The task: Could you repeat all of the entries word for word, minus any pictures?

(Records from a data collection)
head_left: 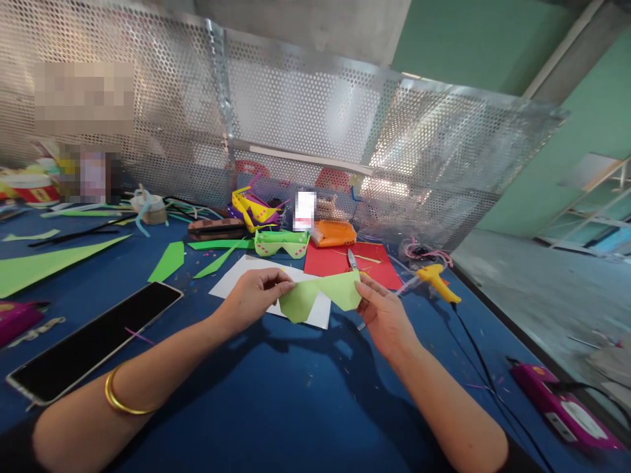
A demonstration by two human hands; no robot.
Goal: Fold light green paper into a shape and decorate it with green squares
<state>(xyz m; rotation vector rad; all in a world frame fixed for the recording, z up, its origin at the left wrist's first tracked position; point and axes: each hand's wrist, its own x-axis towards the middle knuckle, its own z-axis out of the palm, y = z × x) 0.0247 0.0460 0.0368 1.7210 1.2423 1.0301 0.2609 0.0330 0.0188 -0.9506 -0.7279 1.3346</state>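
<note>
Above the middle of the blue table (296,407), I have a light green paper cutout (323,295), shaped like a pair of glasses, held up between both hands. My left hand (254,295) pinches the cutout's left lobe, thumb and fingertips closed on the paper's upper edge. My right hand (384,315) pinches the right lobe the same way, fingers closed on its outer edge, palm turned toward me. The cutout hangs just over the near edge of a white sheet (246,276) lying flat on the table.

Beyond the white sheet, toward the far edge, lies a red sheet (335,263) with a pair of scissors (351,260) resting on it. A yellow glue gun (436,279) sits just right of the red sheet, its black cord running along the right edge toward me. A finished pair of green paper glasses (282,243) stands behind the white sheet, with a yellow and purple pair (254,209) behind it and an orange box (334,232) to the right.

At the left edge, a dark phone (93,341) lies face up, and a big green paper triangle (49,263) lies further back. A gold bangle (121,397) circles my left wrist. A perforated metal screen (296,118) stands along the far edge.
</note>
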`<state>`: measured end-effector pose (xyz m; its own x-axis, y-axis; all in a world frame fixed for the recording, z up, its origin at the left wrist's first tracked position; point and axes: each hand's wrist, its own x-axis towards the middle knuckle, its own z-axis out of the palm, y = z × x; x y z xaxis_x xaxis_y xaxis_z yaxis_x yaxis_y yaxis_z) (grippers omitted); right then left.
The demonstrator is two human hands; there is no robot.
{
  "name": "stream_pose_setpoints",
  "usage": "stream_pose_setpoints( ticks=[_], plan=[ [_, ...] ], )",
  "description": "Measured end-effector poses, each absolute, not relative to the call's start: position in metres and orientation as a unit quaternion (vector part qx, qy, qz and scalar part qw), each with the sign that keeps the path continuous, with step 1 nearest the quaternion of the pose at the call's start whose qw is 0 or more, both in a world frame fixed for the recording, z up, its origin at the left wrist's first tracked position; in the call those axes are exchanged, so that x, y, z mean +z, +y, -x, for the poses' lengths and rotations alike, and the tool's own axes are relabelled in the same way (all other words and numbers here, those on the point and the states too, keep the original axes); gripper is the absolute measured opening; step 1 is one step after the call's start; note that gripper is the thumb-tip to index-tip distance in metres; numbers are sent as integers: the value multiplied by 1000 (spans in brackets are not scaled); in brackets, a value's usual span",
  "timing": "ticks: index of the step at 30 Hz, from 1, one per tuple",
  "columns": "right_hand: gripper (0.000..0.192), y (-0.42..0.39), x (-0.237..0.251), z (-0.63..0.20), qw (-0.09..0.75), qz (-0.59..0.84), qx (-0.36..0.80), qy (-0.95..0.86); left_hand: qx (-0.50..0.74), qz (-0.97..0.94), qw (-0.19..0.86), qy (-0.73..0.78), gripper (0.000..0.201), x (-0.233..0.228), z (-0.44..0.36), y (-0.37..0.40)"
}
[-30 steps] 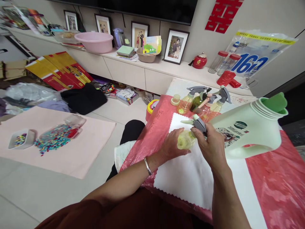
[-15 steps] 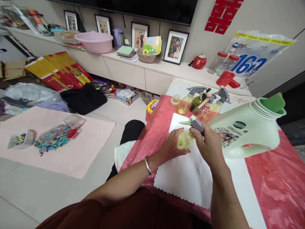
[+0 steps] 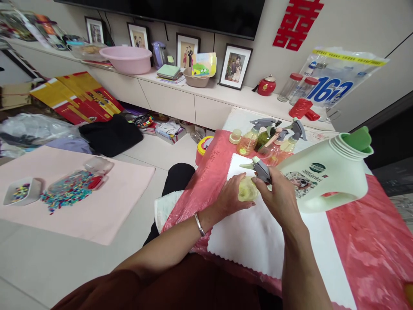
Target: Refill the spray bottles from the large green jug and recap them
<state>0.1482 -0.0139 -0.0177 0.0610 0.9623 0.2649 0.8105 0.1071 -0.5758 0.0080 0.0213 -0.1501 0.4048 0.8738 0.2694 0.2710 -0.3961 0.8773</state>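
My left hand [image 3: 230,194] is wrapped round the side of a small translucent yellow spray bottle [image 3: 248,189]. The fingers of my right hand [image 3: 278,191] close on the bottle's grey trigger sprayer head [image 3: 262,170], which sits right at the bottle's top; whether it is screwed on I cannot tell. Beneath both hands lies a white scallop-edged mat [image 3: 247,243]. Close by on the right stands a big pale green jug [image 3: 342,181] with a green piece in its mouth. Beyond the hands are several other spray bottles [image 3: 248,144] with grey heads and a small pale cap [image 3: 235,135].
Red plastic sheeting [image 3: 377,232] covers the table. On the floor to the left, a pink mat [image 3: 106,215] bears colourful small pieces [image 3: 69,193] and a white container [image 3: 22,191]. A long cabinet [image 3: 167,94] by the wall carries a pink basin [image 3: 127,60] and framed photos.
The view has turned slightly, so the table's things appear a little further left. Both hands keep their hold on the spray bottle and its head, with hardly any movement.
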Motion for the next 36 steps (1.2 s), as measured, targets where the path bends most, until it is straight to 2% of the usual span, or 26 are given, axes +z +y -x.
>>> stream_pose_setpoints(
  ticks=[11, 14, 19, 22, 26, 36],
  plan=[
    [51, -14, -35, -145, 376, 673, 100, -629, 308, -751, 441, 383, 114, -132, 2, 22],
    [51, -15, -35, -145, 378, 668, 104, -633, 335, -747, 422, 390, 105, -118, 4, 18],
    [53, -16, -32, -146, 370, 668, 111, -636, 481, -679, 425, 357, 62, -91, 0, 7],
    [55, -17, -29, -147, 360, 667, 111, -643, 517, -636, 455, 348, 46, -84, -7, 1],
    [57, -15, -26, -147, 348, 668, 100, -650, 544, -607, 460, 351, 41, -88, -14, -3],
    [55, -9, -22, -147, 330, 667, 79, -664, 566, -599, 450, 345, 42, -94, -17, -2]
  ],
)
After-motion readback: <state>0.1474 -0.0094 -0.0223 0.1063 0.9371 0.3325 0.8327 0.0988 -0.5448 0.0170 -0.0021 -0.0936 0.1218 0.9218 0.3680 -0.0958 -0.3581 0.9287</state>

Written response:
head_left: 
A demonstration by two human hands; no robot.
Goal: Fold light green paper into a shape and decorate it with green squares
<state>(xyz m; rotation vector rad; all in a world frame fixed for the recording, z up, its origin at the left wrist's first tracked position; point and axes: each hand's wrist, its own x-axis towards the middle knuckle, its own z-axis out of the palm, y = z × x) 0.0247 0.0460 0.0368 1.7210 1.2423 1.0301 0.2609 0.0330 0.0188 -0.9506 -0.7279 1.3346</state>
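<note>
Above the middle of the blue table (296,407), I have a light green paper cutout (323,295), shaped like a pair of glasses, held up between both hands. My left hand (254,295) pinches the cutout's left lobe, thumb and fingertips closed on the paper's upper edge. My right hand (384,315) pinches the right lobe the same way, fingers closed on its outer edge, palm turned toward me. The cutout hangs just over the near edge of a white sheet (246,276) lying flat on the table.

Beyond the white sheet, toward the far edge, lies a red sheet (335,263) with a pair of scissors (351,260) resting on it. A yellow glue gun (436,279) sits just right of the red sheet, its black cord running along the right edge toward me. A finished pair of green paper glasses (282,243) stands behind the white sheet, with a yellow and purple pair (254,209) behind it and an orange box (334,232) to the right.

At the left edge, a dark phone (93,341) lies face up, and a big green paper triangle (49,263) lies further back. A gold bangle (121,397) circles my left wrist. A perforated metal screen (296,118) stands along the far edge.
</note>
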`<state>`: measured end-effector pose (xyz m; its own x-axis, y-axis; all in a world frame fixed for the recording, z up, its origin at the left wrist's first tracked position; point and axes: each hand's wrist, its own x-axis towards the middle knuckle, its own z-axis out of the palm, y = z × x; x y z xaxis_x xaxis_y xaxis_z yaxis_x yaxis_y yaxis_z) (grippers omitted); right then left.
The demonstrator is two human hands; there is no robot.
{
  "name": "stream_pose_setpoints",
  "usage": "stream_pose_setpoints( ticks=[_], plan=[ [_, ...] ], )",
  "description": "Measured end-effector poses, each absolute, not relative to the call's start: position in metres and orientation as a unit quaternion (vector part qx, qy, qz and scalar part qw), each with the sign that keeps the path continuous, with step 1 nearest the quaternion of the pose at the call's start whose qw is 0 or more, both in a world frame fixed for the recording, z up, its origin at the left wrist's first tracked position; in the call those axes are exchanged, so that x, y, z mean +z, +y, -x, for the poses' lengths and rotations alike, and the tool's own axes are relabelled in the same way (all other words and numbers here, those on the point and the states too, keep the original axes); gripper is the absolute measured opening; step 1 is one step after the call's start; note that gripper is the thumb-tip to index-tip distance in metres; numbers are sent as integers: the value multiplied by 1000 (spans in brackets are not scaled); in brackets, a value's usual span",
  "timing": "ticks: index of the step at 30 Hz, from 1, one per tuple",
  "columns": "right_hand: gripper (0.000..0.192), y (-0.42..0.39), x (-0.237..0.251), z (-0.63..0.20), qw (-0.09..0.75), qz (-0.59..0.84), qx (-0.36..0.80), qy (-0.95..0.86); left_hand: qx (-0.50..0.74), qz (-0.97..0.94), qw (-0.19..0.86), qy (-0.73..0.78), gripper (0.000..0.201), x (-0.233..0.228), z (-0.44..0.36), y (-0.37..0.40)"
}
[-30 steps] 
[-15 steps] 
[+0 steps] 
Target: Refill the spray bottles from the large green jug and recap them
<state>0.1482 -0.0139 -0.0177 0.0610 0.9623 0.2649 0.8105 0.1071 -0.5758 0.0080 0.0213 -0.1501 0.4048 0.8738 0.2694 0.2710 -0.3961 0.8773</state>
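My left hand [image 3: 230,194] is wrapped round the side of a small translucent yellow spray bottle [image 3: 248,189]. The fingers of my right hand [image 3: 278,191] close on the bottle's grey trigger sprayer head [image 3: 262,170], which sits right at the bottle's top; whether it is screwed on I cannot tell. Beneath both hands lies a white scallop-edged mat [image 3: 247,243]. Close by on the right stands a big pale green jug [image 3: 342,181] with a green piece in its mouth. Beyond the hands are several other spray bottles [image 3: 248,144] with grey heads and a small pale cap [image 3: 235,135].
Red plastic sheeting [image 3: 377,232] covers the table. On the floor to the left, a pink mat [image 3: 106,215] bears colourful small pieces [image 3: 69,193] and a white container [image 3: 22,191]. A long cabinet [image 3: 167,94] by the wall carries a pink basin [image 3: 127,60] and framed photos.
The view has turned slightly, so the table's things appear a little further left. Both hands keep their hold on the spray bottle and its head, with hardly any movement.
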Motion for the next 36 steps (1.2 s), as measured, targets where the path bends most, until it is straight to 2% of the usual span, or 26 are given, axes +z +y -x.
>>> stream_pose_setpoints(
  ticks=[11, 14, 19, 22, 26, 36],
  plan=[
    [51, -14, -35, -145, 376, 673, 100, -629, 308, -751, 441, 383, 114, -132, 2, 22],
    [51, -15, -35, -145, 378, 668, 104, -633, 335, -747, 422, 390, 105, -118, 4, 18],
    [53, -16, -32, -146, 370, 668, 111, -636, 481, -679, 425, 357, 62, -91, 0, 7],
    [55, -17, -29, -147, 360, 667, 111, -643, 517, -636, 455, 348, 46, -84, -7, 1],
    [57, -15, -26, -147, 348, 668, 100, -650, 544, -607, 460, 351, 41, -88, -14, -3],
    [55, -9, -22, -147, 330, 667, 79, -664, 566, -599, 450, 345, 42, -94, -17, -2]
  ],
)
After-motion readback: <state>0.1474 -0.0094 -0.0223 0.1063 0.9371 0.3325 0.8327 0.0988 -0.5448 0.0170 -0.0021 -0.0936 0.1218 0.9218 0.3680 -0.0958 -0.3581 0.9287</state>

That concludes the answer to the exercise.